═══ DATA SECTION

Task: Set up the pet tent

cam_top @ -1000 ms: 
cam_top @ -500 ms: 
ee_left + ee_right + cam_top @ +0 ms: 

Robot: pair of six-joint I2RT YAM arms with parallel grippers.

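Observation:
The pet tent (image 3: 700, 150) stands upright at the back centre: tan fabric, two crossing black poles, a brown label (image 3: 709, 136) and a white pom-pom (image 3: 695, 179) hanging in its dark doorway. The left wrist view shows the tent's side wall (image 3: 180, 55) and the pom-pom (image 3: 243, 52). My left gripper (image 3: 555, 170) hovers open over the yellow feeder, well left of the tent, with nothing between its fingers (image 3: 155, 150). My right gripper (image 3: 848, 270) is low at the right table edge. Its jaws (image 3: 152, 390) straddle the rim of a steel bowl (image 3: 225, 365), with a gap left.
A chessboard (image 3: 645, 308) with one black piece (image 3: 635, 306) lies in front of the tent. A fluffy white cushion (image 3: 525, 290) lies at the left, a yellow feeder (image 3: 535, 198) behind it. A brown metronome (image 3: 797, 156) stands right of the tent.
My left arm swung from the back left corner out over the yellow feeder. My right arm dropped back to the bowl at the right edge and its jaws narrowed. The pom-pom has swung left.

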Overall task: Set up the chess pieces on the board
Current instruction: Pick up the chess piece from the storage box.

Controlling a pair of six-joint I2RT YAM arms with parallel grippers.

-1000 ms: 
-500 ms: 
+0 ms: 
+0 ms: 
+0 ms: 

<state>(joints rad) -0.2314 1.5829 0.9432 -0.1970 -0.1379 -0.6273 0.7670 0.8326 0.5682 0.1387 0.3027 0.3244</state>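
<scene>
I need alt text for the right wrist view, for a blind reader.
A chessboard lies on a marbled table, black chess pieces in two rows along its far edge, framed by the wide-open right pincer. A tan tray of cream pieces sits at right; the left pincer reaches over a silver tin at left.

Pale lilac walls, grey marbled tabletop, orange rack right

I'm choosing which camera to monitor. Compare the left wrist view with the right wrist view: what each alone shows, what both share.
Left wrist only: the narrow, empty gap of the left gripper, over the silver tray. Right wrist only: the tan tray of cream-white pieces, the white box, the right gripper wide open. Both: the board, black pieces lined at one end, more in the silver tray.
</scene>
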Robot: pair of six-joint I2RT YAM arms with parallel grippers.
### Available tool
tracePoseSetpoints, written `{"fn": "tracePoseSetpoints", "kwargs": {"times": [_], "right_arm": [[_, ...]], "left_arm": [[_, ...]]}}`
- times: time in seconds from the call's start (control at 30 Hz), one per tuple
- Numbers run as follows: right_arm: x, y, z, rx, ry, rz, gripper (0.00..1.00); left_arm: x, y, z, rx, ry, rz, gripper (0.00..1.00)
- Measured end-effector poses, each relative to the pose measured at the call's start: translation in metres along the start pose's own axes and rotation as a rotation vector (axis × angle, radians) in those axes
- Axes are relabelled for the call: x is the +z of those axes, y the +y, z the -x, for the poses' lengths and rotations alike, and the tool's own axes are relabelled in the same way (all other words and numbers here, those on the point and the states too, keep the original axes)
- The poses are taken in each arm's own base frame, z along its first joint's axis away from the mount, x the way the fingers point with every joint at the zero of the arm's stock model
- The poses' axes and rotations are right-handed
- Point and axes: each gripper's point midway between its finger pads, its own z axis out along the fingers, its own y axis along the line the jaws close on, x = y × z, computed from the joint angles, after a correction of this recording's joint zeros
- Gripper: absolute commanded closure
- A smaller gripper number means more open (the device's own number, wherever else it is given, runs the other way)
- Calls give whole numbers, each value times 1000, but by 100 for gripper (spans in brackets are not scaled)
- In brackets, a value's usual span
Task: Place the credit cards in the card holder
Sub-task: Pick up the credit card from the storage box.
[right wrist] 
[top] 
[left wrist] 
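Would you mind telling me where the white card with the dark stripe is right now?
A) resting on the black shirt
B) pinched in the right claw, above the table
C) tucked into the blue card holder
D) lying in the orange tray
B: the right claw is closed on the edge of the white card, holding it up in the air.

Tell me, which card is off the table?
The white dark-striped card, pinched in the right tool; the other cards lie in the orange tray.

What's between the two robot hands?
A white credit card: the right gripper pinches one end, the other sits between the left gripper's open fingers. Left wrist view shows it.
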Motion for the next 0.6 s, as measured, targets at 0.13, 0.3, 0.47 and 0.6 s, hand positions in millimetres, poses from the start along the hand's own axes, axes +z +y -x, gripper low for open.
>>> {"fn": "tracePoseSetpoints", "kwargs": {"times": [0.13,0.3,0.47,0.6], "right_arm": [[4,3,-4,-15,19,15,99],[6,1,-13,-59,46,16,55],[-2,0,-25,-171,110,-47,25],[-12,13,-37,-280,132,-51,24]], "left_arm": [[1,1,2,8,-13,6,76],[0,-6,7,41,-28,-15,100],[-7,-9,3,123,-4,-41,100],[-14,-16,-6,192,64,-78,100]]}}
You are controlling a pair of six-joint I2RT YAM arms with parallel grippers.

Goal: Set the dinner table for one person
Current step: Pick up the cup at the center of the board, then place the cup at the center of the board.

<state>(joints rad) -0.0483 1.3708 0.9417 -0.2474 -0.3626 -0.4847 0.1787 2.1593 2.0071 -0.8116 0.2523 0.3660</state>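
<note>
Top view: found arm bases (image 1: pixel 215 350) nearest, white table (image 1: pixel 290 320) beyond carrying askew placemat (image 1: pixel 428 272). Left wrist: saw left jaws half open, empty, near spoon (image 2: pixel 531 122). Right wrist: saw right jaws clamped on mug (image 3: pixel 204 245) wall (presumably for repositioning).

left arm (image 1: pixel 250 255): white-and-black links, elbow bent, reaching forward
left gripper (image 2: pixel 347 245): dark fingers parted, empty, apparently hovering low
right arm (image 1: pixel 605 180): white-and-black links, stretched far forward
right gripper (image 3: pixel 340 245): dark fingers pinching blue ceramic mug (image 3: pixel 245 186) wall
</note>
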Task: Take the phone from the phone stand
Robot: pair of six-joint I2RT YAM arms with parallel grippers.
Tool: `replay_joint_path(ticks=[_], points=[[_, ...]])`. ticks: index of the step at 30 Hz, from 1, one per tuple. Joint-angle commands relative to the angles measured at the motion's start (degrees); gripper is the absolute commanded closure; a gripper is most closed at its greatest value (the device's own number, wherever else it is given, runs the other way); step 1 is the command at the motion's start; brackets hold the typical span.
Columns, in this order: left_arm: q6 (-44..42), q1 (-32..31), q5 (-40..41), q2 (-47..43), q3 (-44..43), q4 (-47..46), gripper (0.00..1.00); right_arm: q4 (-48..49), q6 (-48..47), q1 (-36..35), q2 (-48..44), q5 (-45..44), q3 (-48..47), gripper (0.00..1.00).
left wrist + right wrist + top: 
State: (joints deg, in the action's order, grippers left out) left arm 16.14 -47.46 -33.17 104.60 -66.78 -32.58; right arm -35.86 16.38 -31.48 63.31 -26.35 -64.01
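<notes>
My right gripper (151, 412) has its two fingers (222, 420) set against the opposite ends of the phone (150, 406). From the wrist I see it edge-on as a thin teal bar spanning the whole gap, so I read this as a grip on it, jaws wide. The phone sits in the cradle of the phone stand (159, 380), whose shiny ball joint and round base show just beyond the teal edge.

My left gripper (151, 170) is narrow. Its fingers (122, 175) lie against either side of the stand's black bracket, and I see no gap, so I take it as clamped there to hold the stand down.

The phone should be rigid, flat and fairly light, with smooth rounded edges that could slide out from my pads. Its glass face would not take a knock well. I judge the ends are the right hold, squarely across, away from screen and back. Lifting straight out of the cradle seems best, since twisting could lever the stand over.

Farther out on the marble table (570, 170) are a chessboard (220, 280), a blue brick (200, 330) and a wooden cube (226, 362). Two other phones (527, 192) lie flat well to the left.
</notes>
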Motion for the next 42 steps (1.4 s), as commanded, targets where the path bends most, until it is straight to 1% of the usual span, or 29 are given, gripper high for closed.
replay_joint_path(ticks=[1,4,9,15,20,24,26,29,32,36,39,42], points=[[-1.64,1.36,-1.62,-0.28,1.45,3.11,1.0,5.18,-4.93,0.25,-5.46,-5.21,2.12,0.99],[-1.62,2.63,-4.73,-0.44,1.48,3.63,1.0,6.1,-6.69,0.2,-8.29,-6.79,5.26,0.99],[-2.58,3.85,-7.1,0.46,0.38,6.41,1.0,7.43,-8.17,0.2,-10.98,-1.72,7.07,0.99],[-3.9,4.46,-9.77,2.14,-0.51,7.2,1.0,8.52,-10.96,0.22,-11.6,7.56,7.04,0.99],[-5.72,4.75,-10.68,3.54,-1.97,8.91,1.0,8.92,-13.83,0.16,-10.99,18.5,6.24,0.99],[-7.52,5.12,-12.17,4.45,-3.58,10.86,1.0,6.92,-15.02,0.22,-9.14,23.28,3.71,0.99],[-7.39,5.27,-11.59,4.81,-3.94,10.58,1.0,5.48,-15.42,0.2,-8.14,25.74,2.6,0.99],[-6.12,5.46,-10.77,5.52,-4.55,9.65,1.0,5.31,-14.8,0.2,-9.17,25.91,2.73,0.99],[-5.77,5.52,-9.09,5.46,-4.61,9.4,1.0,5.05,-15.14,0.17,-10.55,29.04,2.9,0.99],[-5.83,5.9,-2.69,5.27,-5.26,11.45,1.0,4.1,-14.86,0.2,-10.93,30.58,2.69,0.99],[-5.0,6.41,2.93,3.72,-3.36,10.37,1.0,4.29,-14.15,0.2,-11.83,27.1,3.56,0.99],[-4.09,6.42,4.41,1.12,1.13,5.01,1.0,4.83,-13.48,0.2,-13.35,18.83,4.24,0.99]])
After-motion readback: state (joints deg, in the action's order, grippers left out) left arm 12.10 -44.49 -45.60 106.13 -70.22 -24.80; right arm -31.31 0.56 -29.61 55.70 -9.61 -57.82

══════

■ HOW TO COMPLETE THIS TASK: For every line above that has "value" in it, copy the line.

■ WRITTEN RESPONSE:
- Calls give whole numbers, each value times 1000, but by 100 for gripper (spans in brackets are not scaled)
- In brackets, a value's usual span
Tool: `replay_joint_path(ticks=[_], points=[[_, ...]])`. ticks: index of the step at 30 Hz, from 1, one per tuple. Joint-angle commands relative to the angles measured at the motion's start (degrees); gripper is the absolute commanded closure; a gripper is most closed at its greatest value (the device's own number, wherever else it is given, runs the other way); step 1 is the command at the motion's start; brackets hold the typical span.

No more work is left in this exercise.